Le foie, cet organe essentiel souvent négligé, peut accumuler des graisses sans que l’on s’en aperçoive. Cette pathologie discrète, longtemps méconnue, représente aujourd’hui un défi majeur de santé publique à l’échelle mondiale. En France comme ailleurs, son expansion suit de près celle de l’obésité et du diabète, avec des conséquences parfois graves pour les personnes atteintes.
Une prévalence alarmante en France
En 2019, 16,7 % de la population française souffrait de stéatose hépatique métabolique, également connue sous l’acronyme MASLD. Cette pathologie hépatique ne prévient pas : elle s’installe en silence, sans douleur ni signe apparent.
Les hommes sont particulièrement concernés avec un taux de 24,6 %, contre 10,1 % chez les femmes. Chez les seniors masculins de 68 à 78 ans, la prévalence grimpe même jusqu’à 36,2 %. Ces chiffres témoignent d’une réalité sanitaire préoccupante.
Les populations à risque
Certains groupes sont davantage exposés à cette maladie du foie. Les personnes obèses figurent en tête de liste avec 79,7 % d’entre elles touchées par la MASLD. Les diabétiques ne sont pas épargnés, avec un taux de 63 %.
Cette corrélation s’explique par les mécanismes métaboliques à l’œuvre. Un déséquilibre énergétique global et une résistance à l’insuline favorisent l’accumulation de graisses dans le foie.
Une alimentation moderne en cause
L’explosion de cette pathologie suit l’évolution de nos habitudes alimentaires. Une consommation excessive de sucres rapides, de fructose et de graisses saturées contribue directement au développement de la stéatose hépatique.

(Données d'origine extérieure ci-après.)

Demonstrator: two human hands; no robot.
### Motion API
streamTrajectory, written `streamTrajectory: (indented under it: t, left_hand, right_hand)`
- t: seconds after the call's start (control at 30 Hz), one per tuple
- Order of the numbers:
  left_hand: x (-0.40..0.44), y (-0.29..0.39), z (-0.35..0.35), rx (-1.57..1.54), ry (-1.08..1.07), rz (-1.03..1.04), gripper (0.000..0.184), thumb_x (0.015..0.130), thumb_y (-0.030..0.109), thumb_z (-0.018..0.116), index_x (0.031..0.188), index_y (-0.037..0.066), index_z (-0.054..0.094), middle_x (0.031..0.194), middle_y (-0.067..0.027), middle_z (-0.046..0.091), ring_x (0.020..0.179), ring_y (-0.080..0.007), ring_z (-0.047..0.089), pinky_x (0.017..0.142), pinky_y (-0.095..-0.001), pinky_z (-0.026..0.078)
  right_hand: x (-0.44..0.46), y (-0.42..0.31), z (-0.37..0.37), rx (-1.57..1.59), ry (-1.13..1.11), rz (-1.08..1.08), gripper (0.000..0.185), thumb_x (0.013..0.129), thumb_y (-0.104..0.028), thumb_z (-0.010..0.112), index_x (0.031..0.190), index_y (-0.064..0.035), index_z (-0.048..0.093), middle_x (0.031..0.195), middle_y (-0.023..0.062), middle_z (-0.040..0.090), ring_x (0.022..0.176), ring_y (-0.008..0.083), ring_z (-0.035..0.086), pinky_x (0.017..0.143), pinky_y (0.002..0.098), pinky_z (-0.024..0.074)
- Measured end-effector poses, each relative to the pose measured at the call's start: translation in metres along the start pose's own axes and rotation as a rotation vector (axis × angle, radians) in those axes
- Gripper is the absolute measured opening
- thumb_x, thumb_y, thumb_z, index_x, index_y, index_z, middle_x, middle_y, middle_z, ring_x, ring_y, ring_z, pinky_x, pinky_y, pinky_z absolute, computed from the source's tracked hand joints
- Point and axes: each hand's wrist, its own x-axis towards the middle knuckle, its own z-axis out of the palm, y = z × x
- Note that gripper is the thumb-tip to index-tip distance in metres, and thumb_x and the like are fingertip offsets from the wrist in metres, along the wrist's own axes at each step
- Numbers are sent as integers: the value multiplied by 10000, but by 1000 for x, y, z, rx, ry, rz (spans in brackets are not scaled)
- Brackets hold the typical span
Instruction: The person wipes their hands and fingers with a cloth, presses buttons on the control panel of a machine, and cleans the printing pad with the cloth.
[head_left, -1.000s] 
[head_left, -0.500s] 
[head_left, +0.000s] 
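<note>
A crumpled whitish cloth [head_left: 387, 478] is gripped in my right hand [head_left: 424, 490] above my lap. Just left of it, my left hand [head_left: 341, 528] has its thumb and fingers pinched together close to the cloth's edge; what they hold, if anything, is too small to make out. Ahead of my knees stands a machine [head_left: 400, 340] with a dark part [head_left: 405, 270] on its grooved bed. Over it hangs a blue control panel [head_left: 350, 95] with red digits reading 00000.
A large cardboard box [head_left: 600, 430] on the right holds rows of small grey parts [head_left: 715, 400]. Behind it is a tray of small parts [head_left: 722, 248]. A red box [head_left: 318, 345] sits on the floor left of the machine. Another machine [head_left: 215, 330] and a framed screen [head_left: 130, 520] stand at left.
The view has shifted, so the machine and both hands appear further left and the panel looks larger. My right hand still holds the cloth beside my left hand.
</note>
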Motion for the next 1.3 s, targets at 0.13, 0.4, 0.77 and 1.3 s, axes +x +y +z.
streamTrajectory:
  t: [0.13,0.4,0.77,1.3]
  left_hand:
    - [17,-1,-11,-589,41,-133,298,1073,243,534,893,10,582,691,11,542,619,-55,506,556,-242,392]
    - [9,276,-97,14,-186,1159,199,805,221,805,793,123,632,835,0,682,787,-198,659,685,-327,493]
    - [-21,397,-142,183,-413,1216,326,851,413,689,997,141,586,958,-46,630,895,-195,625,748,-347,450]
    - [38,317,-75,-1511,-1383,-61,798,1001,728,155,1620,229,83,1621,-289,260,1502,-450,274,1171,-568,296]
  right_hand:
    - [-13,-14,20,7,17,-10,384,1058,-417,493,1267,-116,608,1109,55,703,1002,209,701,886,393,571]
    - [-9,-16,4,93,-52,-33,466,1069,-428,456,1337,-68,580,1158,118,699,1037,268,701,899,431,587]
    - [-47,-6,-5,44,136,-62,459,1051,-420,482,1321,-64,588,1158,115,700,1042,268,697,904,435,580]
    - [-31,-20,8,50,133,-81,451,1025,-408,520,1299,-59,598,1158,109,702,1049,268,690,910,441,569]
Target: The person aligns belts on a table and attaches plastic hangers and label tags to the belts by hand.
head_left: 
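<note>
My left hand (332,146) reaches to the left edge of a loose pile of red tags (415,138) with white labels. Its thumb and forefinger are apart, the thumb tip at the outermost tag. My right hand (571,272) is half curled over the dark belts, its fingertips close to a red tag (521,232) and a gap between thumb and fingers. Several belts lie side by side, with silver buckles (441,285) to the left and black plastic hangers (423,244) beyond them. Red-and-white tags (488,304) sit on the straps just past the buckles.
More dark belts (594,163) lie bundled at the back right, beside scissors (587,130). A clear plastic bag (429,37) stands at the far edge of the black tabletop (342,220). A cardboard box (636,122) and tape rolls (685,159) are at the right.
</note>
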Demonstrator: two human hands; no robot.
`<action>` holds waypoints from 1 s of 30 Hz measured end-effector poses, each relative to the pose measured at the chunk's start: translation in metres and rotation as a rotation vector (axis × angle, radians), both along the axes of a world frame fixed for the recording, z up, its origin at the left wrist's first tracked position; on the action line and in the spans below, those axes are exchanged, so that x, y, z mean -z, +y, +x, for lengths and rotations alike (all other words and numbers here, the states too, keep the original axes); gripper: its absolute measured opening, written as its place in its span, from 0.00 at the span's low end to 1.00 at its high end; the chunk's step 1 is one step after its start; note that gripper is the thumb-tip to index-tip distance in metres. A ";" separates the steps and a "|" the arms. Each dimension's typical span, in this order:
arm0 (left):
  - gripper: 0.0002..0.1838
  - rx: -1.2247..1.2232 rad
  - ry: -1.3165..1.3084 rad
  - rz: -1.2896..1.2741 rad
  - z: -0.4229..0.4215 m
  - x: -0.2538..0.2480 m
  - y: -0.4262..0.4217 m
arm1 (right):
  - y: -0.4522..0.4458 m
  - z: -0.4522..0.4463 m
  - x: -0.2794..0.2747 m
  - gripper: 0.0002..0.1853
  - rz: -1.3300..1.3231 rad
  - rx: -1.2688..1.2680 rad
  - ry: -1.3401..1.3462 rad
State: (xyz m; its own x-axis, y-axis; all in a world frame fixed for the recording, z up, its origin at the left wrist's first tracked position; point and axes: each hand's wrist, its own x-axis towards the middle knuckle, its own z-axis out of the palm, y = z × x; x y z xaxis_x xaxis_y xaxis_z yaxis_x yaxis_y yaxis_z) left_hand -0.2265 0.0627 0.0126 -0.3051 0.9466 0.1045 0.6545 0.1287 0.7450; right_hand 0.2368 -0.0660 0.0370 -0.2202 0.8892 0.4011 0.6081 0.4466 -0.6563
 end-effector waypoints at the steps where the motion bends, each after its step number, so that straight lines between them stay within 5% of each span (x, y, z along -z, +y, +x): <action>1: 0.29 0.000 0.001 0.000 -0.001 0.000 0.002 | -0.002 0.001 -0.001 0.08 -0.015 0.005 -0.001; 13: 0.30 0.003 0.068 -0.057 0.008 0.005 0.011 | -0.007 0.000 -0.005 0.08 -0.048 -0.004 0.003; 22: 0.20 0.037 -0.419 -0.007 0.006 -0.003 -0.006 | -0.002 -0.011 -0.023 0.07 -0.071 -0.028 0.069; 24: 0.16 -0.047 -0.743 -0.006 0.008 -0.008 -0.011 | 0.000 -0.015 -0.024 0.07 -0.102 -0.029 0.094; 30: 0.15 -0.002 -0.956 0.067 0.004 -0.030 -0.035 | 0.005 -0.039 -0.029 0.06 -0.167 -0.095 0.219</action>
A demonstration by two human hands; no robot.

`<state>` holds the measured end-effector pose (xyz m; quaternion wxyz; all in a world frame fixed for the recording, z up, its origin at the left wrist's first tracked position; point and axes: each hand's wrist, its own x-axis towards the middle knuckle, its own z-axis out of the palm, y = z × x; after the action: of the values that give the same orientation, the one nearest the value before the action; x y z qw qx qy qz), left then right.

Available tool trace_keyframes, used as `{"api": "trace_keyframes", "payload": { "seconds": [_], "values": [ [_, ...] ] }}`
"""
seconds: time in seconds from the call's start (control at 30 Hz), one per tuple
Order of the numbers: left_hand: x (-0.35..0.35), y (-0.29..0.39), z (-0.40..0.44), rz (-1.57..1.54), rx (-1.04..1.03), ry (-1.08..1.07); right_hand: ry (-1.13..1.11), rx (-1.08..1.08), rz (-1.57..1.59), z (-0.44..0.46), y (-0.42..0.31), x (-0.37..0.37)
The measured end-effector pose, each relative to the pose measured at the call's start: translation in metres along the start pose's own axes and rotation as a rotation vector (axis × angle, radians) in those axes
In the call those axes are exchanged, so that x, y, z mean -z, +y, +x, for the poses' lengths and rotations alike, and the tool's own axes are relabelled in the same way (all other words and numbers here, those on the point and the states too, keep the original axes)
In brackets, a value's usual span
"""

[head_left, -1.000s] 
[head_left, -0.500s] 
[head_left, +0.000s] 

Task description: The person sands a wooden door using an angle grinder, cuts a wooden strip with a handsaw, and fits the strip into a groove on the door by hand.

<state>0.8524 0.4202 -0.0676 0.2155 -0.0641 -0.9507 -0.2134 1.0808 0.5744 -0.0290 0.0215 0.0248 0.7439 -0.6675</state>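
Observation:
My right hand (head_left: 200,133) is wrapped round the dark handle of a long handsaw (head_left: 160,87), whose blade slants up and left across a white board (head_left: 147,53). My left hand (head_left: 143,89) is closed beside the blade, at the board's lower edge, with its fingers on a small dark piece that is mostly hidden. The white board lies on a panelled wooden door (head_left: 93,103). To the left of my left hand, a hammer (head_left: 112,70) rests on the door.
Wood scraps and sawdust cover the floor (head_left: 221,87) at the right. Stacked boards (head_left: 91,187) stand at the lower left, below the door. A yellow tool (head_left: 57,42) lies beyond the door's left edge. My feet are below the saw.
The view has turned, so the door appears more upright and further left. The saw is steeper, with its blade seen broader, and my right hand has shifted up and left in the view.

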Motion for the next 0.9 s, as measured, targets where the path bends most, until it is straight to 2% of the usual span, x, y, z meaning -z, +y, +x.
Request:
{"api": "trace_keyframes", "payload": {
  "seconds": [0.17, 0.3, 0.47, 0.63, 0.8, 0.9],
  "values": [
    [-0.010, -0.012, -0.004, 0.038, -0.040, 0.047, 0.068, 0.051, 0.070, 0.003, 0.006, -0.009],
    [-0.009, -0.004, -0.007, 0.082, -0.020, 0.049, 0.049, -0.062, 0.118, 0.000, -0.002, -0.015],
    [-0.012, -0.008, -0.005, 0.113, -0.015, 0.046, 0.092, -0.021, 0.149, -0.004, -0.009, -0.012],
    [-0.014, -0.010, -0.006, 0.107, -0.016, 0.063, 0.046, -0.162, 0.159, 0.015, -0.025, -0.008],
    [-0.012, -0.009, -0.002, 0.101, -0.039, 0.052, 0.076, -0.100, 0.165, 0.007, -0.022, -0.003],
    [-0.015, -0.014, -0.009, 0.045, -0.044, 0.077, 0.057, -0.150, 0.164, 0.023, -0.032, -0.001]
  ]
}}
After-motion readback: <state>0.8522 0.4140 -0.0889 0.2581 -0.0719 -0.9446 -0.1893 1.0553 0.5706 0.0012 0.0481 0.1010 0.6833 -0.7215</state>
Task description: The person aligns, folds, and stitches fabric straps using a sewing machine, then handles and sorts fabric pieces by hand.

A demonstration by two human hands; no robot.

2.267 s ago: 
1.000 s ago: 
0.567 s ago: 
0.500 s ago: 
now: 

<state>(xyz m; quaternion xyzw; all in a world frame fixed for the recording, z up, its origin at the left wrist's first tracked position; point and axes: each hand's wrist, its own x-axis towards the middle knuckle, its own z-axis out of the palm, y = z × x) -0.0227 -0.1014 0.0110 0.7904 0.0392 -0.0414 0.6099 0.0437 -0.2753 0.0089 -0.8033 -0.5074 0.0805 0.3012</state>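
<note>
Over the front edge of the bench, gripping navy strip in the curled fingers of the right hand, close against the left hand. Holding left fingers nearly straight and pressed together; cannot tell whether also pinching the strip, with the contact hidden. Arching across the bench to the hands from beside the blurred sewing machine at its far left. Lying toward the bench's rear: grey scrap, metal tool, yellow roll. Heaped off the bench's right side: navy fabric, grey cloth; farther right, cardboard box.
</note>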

L’augmentation parallèle de l’obésité et du diabète de type 2 a significativement accru la prévalence de cette maladie au cours des dernières décennies.
Un problème de santé mondiale
Au niveau international, la MASLD représente la principale cause de maladie hépatique avec une prévalence oscillant entre 30 et 32,4 %. Ce terme a remplacé l’ancienne désignation NAFLD pour mieux refléter son origine métabolique plutôt qu’alcoolique.
Cette nouvelle terminologie permet une meilleure compréhension de la maladie et de ses mécanismes sous-jacents.
Un diagnostic souvent tardif
La stéatose hépatique métabolique reste une maladie silencieuse. Sans symptômes évidents, elle passe longtemps inaperçue. La découverte s’effectue généralement de manière fortuite.
C’est lors de bilans sanguins de routine ou d’une échographie prescrite pour d’autres raisons que le diagnostic tombe. Cette détection tardive pose problème car la maladie peut évoluer sans que le patient n’en ait conscience.
Des outils de dépistage sous-utilisés
Des examens comme l’échographie ou le FibroScan permettent de détecter la stéatose hépatique. Cependant, ces outils sont rarement proposés en médecine générale, ce qui retarde considérablement la prise en charge.
Quand la maladie progresse vers des complications
Environ 4 à 6 % des adultes atteints de MASLD évoluent vers une forme plus grave : la MASH. Cette stéato-hépatite métabolique peut entraîner des complications sérieuses comme la cirrhose ou même le cancer du foie.
En France, approximativement 220 000 personnes vivent avec des complications avancées liées à cette pathologie. Ces chiffres soulignent l’urgence d’une meilleure prévention.
La prévention comme seule arme efficace
À ce jour, aucun traitement médicamenteux n’a été validé contre la stéatose hépatique métabolique. La prévention repose donc entièrement sur une hygiène de vie adéquate.
La perte de poids constitue le premier levier d’action. Une activité physique régulière et une réduction significative des sucres raffinés sont également recommandées pour inverser ou stabiliser la maladie.
Des changements accessibles au quotidien
Modifier son alimentation et bouger davantage peuvent sembler simples sur le papier. Pourtant, ces ajustements demandent un accompagnement et une motivation durable pour obtenir des résultats concrets.
Le défi consiste à maintenir ces nouvelles habitudes sur le long terme, seule garantie d’une amélioration durable de la santé hépatique.